2010-01-26 Author:By: Simon Crab
I suspect that very few of the audience for the Divine Arts performance 'Glorious Culture reborn!' had any idea what they had really paid to come and see: the press release says nothing about it, the Divine Performing Arts website doesn't mention it, but if you look closely at the bottom of the poster you will see in very small print 'presented by UK Falun Gong Association'. What has been showcased as the "Traditional Chinese culture in a colourful gala of music and dance. Inspired by ancient Chinese culture" turns out to be a fund raising and propaganda show for the para-religious Falun Gong cult.

The Divine Performing Arts/Falun Gong show consists of a series of five minute music and dance routines introduced by two brutally unfunny comperes. Each dance sequence tells a story varying from exotic tableau's drawn from 'authentic Chinese culture' (complete with 3d back projections of animated golden Buddhas and over-coloured stylised 'Chinese' landscapes) to heavy handed laughably unsophisticated propaganda pieces (baddies dressed in black with red hammer and sickles painted on their backs beat up the saintly and demure Falun Gong practitioners - but, witnessing the resolve of said practitioners, renounce their evil deeds and are admitted to a gaudy heaven).

The choreography and music are lavishly and impeccably produced and performed - yet somehow clinical and anodyne, suffused with an air of over-enthusiastic evangelism. There is an ever present need to communicate the tenets of Falun Dafa - sometimes blatantly but often coded in obscure lyrics. "Once you have arrived at the truth, then comes the chance of renewal..." What was supposed to come across as spiritually uplifting, for me came across as an unintentional exercise in oriental surrealism.

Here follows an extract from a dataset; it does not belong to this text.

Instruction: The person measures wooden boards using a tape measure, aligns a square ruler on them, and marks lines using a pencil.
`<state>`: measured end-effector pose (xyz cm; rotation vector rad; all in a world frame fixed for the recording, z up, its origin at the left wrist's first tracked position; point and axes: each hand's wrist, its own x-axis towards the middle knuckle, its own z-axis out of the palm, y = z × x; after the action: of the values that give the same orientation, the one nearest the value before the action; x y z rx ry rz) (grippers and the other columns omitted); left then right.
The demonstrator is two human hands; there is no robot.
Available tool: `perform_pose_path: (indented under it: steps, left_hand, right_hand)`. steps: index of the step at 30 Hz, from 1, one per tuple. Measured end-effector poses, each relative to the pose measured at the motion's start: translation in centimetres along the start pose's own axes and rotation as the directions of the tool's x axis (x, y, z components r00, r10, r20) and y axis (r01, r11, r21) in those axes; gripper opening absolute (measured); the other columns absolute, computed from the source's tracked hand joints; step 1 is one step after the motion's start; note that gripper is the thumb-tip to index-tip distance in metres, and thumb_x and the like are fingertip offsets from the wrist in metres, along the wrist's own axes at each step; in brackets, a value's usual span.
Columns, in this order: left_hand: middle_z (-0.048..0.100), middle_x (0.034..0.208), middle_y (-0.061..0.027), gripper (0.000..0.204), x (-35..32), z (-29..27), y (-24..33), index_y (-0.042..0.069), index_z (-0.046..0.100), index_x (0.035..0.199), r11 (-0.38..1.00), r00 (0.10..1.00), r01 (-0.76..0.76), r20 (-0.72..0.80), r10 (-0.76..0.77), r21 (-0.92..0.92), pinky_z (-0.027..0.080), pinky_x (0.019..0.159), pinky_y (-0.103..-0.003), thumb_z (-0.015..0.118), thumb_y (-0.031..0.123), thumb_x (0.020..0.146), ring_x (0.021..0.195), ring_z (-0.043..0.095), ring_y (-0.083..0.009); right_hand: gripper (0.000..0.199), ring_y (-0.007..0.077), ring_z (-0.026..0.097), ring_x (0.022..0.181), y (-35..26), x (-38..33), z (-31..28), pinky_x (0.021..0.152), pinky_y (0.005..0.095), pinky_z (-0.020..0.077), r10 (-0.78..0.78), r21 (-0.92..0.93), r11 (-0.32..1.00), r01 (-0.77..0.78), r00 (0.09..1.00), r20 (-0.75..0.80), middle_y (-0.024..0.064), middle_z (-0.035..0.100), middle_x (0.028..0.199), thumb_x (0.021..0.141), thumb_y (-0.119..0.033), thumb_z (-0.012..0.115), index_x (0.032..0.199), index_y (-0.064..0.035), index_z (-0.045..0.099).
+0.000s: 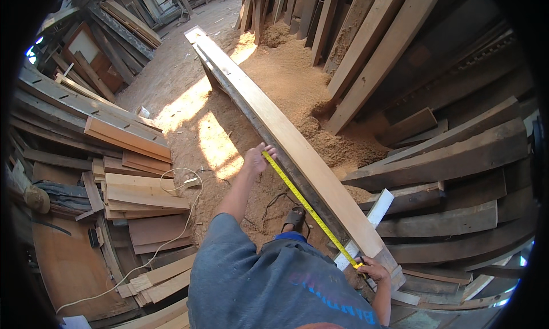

Despite the constant reminder that this was 'Authentic Chinese Culture' (before it was mangled by the evil communists) the dance routines have more in common with 'The Sound of Music' than anything historically Chinese. Similarly, the music is a saccharine filmic collision of European orchestral modes with Chinese instrumentation i.e. lots and lots of violins and some gongs.

Ironically the closest stylistic comparison is with Cultural Revolution era pieces in terms of execution and content. The Falun Dafa message of anti-modernity and simplicity fits well with late sixties Maoism. Think of 'Red Detachment of Women' and you have an approximation of the propaganda tactics employed - simple messages wrapped up in short and colourful routines designed for an unsophisticated audience.

If the Divine Performing Arts group had been honest about the content of their performance from the beginning I would have been less suspicious of their intentions and perhaps more receptive to their message. As it is, I feel duped and misled which only increases my suspicion of Falun Gong as an organisation and makes it clear to me why the PRC government is so wary of them.